# A Spanish investor looking for advice on Australian stocks



## mcarmona (20 October 2021)

Hi there.

I'm an Spanish investor interested in researching / buying Australian stocks with a buy&hold focus. Currently holding minor amounts of AZJ (Aurizon Holdings), NWH (NRW Holdings), SSM (Service Stream Ltd) and SUL (Super Retail Group Ltd).

The problem is that, living abroad (and despite all the information on the Internet), my perspective of the Australian market is very limited.

In Spain there are some reference places to go if you're looking for sound information on this approach (I'm not posting any web just in case it's not allowed here) to buy stocks in the Spanish or European market, and I was wondering if you could please recommend any blog or forum (apart from this one) on the subject.

Edit: I'm seeing in the posting guidelines that: "9. *Please do not post links to other stock market forums without prior permission from the administrator.* We do not spam other forums with our URL and we expect the same courtesy in return."

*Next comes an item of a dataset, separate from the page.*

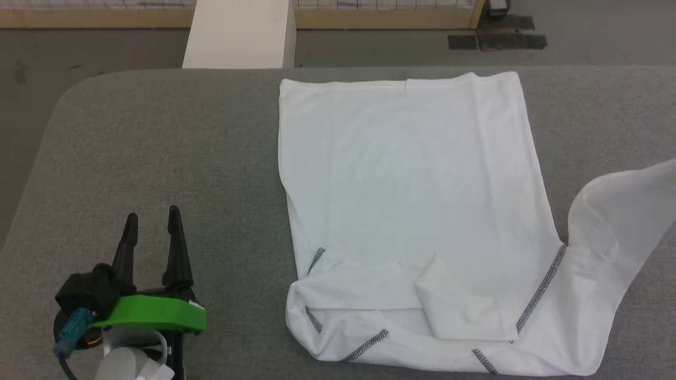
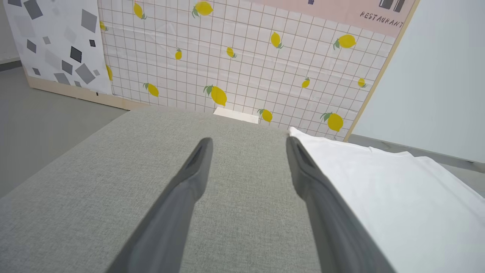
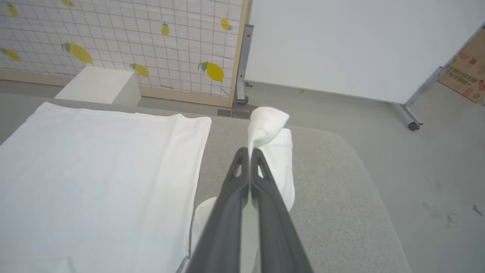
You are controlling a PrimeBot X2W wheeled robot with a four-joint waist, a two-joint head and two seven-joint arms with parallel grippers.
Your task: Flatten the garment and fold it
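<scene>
The right pincer (image 3: 250,151) is closed tight, its two dark fingers pressed together on the end of one sleeve (image 3: 268,120) of the white shirt (image 3: 94,170). A small bunch of white cloth sticks out just past the tips. The rest of that sleeve runs back beneath the fingers toward the shoulder seam. In the head view this sleeve (image 1: 618,232) rises off the grey worktop (image 1: 158,148) toward the right edge of the picture.

To the left of this pincer the shirt's body lies spread flat, with a strip of bare worktop between the body and the held sleeve. Beyond the far edge of the worktop stand one white box (image 3: 94,85) and one lemon-print panel (image 3: 113,38).

The left pincer (image 1: 153,214) is spread wide and has nothing in it. Its fingers point away from the robot over bare worktop. The shirt (image 1: 412,184) lies to its right, apart from it, its near-left corner turned under. From the left wrist view the pincer (image 2: 249,139) frames only grey fabric, and the shirt's (image 2: 398,197) edge runs along just beside its right finger.

There is one shirt. Its other sleeve end (image 1: 459,311) is folded in over the near part of the body. Five short runs of dark dotted stitching (image 1: 541,287) show along its near seams.
</scene>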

Maybe it's a problem to post references here. Don't know. Please dm me in that case.

Edit_2: Post title

Thanks in advance,
M


----------



## qldfrog (20 October 2021)

I believe this forum is as good as you will get.i understand you are looking more at sector and fundamentals.
I would look at official asx website
https://www2.asx.com.au/markets/company/nwh then whatever research ASF members have added to the specific stock thread
Thread 'NWH - NRW Holdings' https://www.aussiestockforums.com/threads/nwh-nrw-holdings.14957/
Not much extra you probably do not know..but hope it helps


----------



## mcarmona (20 October 2021)

Thanks so much, @qdlfrog.
I'll definitely dig into this forum. I'm sure it's worth the effort.


----------



## qldfrog (20 October 2021)

mcarmona said:


> Thanks so much, @qdlfrog.
> I'll definitely dig into this forum. I'm sure it's worth the effort.



between frogs  
welcome to the site, more into systems myself but you will find some gems here


----------